Task brief: An exact copy of the listing below is the answer, with the pictures removed.
══════
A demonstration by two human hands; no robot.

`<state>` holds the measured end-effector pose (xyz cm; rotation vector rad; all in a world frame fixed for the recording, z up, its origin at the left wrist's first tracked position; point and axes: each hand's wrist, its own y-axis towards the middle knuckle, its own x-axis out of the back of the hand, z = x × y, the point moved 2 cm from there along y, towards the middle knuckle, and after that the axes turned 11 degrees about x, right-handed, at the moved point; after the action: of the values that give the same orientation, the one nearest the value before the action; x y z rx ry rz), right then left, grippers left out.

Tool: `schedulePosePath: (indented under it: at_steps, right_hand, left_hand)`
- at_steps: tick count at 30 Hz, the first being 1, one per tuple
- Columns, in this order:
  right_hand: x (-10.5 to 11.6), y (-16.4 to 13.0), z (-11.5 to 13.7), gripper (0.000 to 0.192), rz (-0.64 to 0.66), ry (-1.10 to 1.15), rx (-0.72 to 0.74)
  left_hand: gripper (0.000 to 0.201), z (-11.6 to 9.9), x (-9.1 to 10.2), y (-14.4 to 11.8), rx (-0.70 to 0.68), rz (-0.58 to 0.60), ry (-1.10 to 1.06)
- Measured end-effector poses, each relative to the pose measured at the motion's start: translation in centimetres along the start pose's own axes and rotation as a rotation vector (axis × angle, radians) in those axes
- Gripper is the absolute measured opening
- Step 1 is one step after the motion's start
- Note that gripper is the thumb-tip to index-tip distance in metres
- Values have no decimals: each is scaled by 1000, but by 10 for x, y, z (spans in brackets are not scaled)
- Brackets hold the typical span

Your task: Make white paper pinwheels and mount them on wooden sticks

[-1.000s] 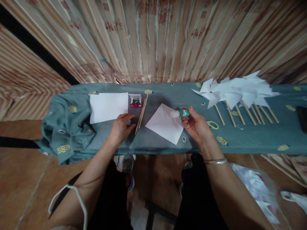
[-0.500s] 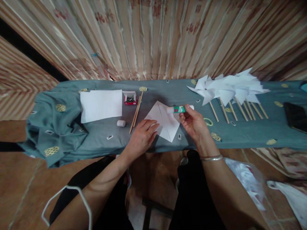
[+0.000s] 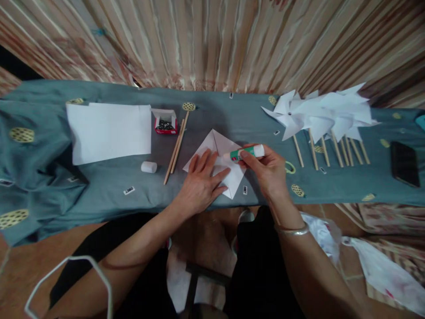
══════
Response area:
A demonstration by two human hands; no robot.

`<state>` holds the measured end-effector pose (xyz cm; rotation vector rad; all in a world frame fixed for the recording, z up, its origin at the left wrist's first tracked position; point and axes: each hand's wrist, its own y-axis towards the middle knuckle, its own x-axis out of the back of the hand, z = x × y, the point moved 2 cm from there along y, towards the middle knuckle, and after that the axes turned 11 degrees about x, right-handed, at the moved point; after the action: of the values that give the same orientation, the one nearest the value before the action; x y z rx ry rz), right then left, grippers left out.

Tool: `schedulePosePath: (indented under it: at_steps, right_hand, left_hand)`
- at_steps: tick count at 30 Hz, the first being 1, one per tuple
- Columns, in this order:
  right_hand: x (-10.5 to 11.6), y (-16.4 to 13.0), z (-11.5 to 13.7), gripper (0.000 to 0.192), rz (-0.64 to 0.66), ry (-1.10 to 1.15), rx (-0.72 to 0.74)
  left_hand: gripper (0.000 to 0.201), z (-11.6 to 9.9), x (-9.1 to 10.2), y (-14.4 to 11.8), rx (-0.70 to 0.68), rz (-0.58 to 0.60), ry (-1.10 to 1.06)
- Measured end-effector poses, each relative to the pose measured at the motion's start: translation in centimetres along the start pose's own axes and rotation as a rotation vector (axis × angle, radians) in those axes
- Gripper is the absolute measured opening
- Step 1 is one step after the motion's start
- Note that gripper is the thumb-tip to index-tip distance in metres
- Values have no decimals: each is scaled by 1000, but by 10 for x, y, z (spans in brackets are not scaled)
- Brackets hold the typical span

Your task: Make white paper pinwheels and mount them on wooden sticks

[-1.000s] 
[-0.500s] 
[+0.000s] 

No other output belongs to this answer.